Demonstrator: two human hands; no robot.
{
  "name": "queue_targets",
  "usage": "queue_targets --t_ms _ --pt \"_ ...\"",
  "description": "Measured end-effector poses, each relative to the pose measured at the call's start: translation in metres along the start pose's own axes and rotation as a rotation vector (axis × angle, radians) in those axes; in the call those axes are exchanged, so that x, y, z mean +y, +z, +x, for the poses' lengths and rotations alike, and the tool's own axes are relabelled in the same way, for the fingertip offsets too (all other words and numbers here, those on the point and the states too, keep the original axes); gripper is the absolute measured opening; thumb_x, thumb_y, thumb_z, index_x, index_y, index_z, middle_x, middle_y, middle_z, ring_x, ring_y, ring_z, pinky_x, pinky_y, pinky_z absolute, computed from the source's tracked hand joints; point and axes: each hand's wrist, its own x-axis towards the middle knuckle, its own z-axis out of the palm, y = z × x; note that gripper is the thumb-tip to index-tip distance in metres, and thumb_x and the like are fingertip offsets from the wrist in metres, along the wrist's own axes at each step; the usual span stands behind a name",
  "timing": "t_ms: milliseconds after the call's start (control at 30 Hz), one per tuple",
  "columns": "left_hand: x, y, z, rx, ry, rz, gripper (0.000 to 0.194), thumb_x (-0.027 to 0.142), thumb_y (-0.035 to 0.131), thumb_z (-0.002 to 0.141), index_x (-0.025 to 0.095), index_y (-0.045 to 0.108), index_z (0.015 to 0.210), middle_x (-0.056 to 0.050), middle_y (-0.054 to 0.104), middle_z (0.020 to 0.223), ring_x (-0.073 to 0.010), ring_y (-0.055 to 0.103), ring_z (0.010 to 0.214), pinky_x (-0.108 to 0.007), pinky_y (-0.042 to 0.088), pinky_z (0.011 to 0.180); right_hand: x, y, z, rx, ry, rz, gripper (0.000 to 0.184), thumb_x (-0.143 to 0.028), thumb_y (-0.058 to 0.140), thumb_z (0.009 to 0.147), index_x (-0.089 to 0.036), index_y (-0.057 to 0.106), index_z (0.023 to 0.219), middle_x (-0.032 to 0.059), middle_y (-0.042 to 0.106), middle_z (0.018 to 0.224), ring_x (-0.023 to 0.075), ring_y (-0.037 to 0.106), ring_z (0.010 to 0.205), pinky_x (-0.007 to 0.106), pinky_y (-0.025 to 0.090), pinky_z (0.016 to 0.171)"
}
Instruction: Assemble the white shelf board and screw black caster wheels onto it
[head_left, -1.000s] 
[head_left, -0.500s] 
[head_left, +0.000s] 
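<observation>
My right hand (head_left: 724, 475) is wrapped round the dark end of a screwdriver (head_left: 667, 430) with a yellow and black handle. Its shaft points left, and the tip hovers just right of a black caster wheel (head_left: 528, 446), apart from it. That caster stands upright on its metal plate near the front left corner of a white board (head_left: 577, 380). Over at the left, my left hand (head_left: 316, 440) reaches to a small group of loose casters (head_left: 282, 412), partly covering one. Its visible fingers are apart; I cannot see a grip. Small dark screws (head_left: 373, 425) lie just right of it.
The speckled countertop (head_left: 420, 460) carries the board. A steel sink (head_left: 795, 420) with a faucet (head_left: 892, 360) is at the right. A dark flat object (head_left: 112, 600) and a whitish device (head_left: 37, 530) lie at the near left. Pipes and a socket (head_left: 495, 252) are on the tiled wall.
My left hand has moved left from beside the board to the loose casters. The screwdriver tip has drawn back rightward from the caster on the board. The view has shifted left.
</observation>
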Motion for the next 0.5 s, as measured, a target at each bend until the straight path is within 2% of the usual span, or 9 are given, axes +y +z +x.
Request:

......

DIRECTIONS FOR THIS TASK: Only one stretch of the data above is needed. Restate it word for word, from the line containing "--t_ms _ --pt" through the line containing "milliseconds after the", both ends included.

TASK RESULT:
  "usage": "queue_targets --t_ms _ --pt \"_ ...\"",
  "description": "Measured end-effector poses, each relative to the pose measured at the call's start: translation in metres along the start pose's own axes and rotation as a rotation vector (axis × angle, radians) in those axes; in the call those axes are exchanged, so that x, y, z mean +y, +z, +x, for the poses' lengths and rotations alike, and the tool's own axes are relabelled in the same way, for the fingertip offsets too (all other words and numbers here, those on the point and the states too, keep the original axes); gripper is the absolute measured opening; thumb_x, thumb_y, thumb_z, index_x, index_y, index_z, middle_x, middle_y, middle_z, ring_x, ring_y, ring_z, pinky_x, pinky_y, pinky_z absolute, computed from the source's tracked hand joints; point and axes: each hand's wrist, its own x-axis towards the middle knuckle, its own z-axis out of the palm, y = z × x; note that gripper is the thumb-tip to index-tip distance in metres, and thumb_x and the like are fingertip offsets from the wrist in metres, along the wrist's own axes at each step; the usual span stands behind a name",
  "timing": "t_ms: milliseconds after the call's start (control at 30 Hz), one per tuple",

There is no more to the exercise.